● TASK PROMPT: With the pictures removed, the data below must be transcribed in full and exactly.

● COLLECTED MATERIAL:
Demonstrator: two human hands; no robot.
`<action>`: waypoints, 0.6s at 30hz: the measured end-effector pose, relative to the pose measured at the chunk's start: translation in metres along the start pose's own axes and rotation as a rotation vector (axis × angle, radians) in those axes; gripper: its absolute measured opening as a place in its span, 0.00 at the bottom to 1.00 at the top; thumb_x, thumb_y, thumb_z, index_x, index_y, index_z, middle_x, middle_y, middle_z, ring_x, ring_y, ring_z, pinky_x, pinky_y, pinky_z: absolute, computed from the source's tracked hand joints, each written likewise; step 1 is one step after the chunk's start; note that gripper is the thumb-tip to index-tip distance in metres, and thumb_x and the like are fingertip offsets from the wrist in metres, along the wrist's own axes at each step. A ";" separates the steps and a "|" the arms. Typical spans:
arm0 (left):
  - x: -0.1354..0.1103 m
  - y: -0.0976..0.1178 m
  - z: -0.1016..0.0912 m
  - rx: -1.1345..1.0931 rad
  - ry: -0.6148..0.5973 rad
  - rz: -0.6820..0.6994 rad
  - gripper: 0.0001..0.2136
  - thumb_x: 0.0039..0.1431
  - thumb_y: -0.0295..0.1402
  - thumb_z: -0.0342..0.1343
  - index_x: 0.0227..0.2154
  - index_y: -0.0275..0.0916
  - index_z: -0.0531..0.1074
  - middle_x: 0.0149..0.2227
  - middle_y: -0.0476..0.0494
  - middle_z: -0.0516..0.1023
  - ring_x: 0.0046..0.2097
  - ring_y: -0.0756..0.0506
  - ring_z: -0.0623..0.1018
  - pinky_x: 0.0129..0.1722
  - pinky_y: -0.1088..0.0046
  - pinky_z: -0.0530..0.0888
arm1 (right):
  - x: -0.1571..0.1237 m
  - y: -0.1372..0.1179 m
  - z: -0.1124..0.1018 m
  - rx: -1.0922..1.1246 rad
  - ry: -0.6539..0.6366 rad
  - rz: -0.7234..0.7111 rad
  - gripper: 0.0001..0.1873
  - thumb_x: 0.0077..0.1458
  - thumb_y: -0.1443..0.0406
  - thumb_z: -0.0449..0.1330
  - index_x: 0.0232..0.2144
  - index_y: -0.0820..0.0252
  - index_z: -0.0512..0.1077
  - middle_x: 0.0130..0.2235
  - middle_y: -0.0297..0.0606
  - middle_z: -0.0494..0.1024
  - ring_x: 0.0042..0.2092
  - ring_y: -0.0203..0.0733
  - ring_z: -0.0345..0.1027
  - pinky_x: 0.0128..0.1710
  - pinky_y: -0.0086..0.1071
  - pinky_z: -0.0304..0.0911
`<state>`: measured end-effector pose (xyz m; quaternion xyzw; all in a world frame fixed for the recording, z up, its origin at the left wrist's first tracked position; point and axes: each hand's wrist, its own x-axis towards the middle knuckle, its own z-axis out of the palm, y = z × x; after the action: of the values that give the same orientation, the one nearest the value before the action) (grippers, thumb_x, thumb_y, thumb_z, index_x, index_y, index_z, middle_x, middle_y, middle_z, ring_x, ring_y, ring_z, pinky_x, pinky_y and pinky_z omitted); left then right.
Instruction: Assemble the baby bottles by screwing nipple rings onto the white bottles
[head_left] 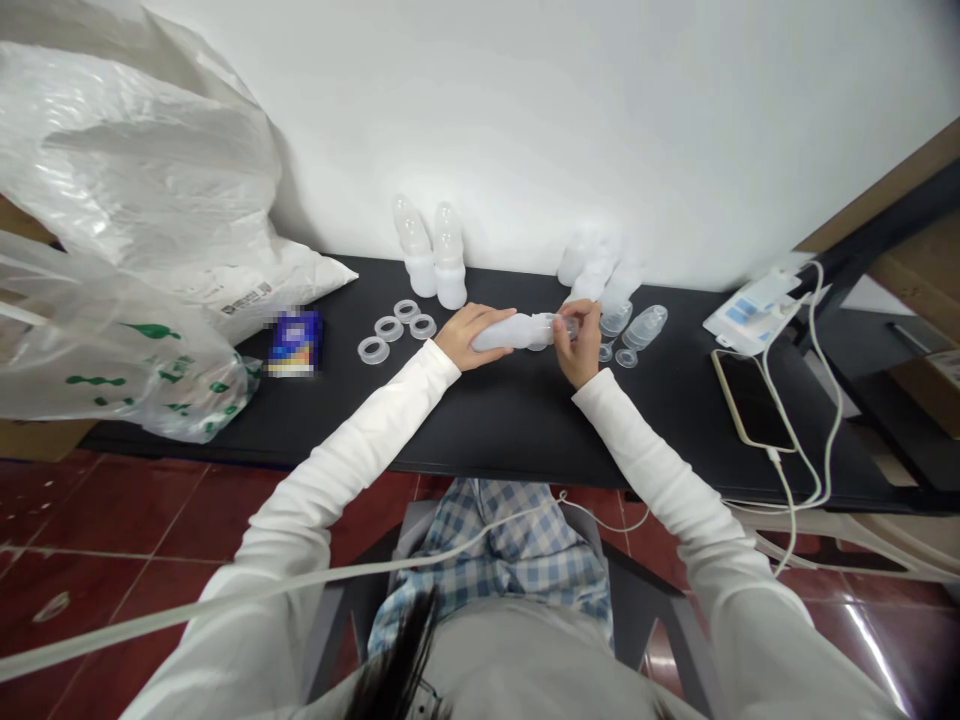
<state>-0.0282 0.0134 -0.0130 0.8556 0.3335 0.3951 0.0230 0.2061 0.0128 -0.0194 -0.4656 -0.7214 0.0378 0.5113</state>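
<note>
My left hand (463, 337) is wrapped round the body of a milky white baby bottle (501, 333), which lies sideways above the table. At its other end, my right hand (579, 348) pinches a clear cap (544, 328) that meets the bottle's neck. Fingers cover part of the cap, so I cannot tell how tightly it sits. Left of my left hand, several translucent rings (388, 328) lie on the table. Beyond them stand two capped bottles (450, 270). White bottle bodies (596, 262), clear caps (646, 326) and small clear discs (626, 357) cluster beyond and beside my right hand.
Big plastic bags (142, 180) fill the left end of the black table (517, 420), near a blue packet (295, 342). A phone (752, 400) on a charging cable and a white power strip (752, 310) lie at the right. A white wall (525, 120) rises behind.
</note>
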 end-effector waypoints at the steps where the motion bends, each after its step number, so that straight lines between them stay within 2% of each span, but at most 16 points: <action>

● EXERCISE SOLUTION:
Demonstrator: two human hands; no robot.
`<action>`: waypoints, 0.6s at 30hz: the measured end-effector pose, relative to the pose measured at the chunk's start: translation in metres along the start pose's own axes and rotation as a rotation vector (axis × angle, radians) in those axes; gripper: its absolute measured opening as a place in its span, 0.00 at the bottom to 1.00 at the top; thumb_x, thumb_y, thumb_z, index_x, index_y, index_z, middle_x, middle_y, middle_z, ring_x, ring_y, ring_z, pinky_x, pinky_y, pinky_z: absolute, computed from the source's tracked hand joints, each written likewise; step 1 is one step after the chunk's start; note that gripper is the thumb-tip to index-tip distance in metres, and thumb_x and the like are fingertip offsets from the wrist in metres, along the wrist's own axes at each step. A ";" separates the steps and a "|" the arms. Typical spans:
arm0 (left):
  - x: -0.1354..0.1103 m
  - y: -0.0976..0.1178 m
  - z: -0.1016..0.0912 m
  - rx: -1.1345..1.0931 rad
  - ry: -0.6148..0.5973 rad
  - rz: -0.6820..0.6994 rad
  - gripper: 0.0001..0.2136
  - thumb_x: 0.0039..0.1431
  - thumb_y: -0.0295..0.1402
  - thumb_z: -0.0342..0.1343
  - index_x: 0.0227..0.2154
  - index_y: -0.0275..0.0916
  - index_z: -0.0531..0.1074
  - middle_x: 0.0149..0.2227
  - middle_y: -0.0476..0.0494
  - middle_z: -0.0516..0.1023
  - ring_x: 0.0046..0.2097
  - ring_y: -0.0756..0.0506
  - ring_z: -0.0623..0.1018
  - pinky_x: 0.0129..0.1722
  - pinky_y: -0.1088..0.0046
  - pinky_z: -0.0530..0.0888
arm1 (right):
  - x: -0.1571..0.1237 m
  - y: -0.1372..0.1179 m
  - z: -0.1124..0.1018 m
  - rx: -1.0922..1.1246 rad
  - ry: -0.6539..0.6366 rad
  - rz: -0.7234..0.7111 rad
  - gripper: 0.0001..0.1873
  - thumb_x: 0.0077..0.1458
  - thumb_y: -0.1443..0.0406
  - thumb_z: -0.0449..0.1330
  - index_x: 0.0232..0.2144
  - index_y: -0.0820..0.0252
  - index_z: -0.0512..0.1077
  - middle_x: 0.0130..0.2235
  - middle_y: -0.0297..0.0606
  - middle_z: -0.0494..0.1024
  - ring_x: 0.0042..0.2092
  - ring_y: -0.0203..0.0733
  - ring_z: -0.0345..0.1027
  - pinky_x: 0.0128..0.1710
  - pinky_y: -0.0086..0.1071
  - pinky_z: -0.0304..0.0911
`<state>`: measured end-effector pose (xyz m; quaternion xyzw; all in a world frame fixed for the recording, z up, its origin at the left wrist's first tracked position; point and axes: each hand's wrist, its own x-axis towards the middle knuckle, its own z-axis out of the palm, y = z × x; after the action: of the values that give the same orientation, the one nearest the value before the action) (grippers, thumb_x, thumb_y, thumb_z, index_x, index_y, index_z, middle_x, middle_y, middle_z, ring_x, ring_y, ring_z, pinky_x, pinky_y and pinky_z omitted); left then right.
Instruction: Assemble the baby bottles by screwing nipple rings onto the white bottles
[head_left] 
<state>-0.0282 0.0134 -0.0130 0.8556 0.3335 0.3951 0.0230 0.2061 0.0128 -0.0194 -0.4656 -0.7214 0.0378 0.5113</state>
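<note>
My left hand (463, 337) is wrapped round the body of a milky white baby bottle (501, 333), which lies sideways above the table. At its other end, my right hand (579, 348) pinches a clear cap (544, 328) that meets the bottle's neck. Fingers cover part of the cap, so I cannot tell how tightly it sits. Left of my left hand, several translucent rings (388, 328) lie on the table. Beyond them stand two capped bottles (450, 270). White bottle bodies (596, 262), clear caps (646, 326) and small clear discs (626, 357) cluster beyond and beside my right hand.
Big plastic bags (142, 180) fill the left end of the black table (517, 420), near a blue packet (295, 342). A phone (752, 400) on a charging cable and a white power strip (752, 310) lie at the right. A white wall (525, 120) rises behind.
</note>
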 end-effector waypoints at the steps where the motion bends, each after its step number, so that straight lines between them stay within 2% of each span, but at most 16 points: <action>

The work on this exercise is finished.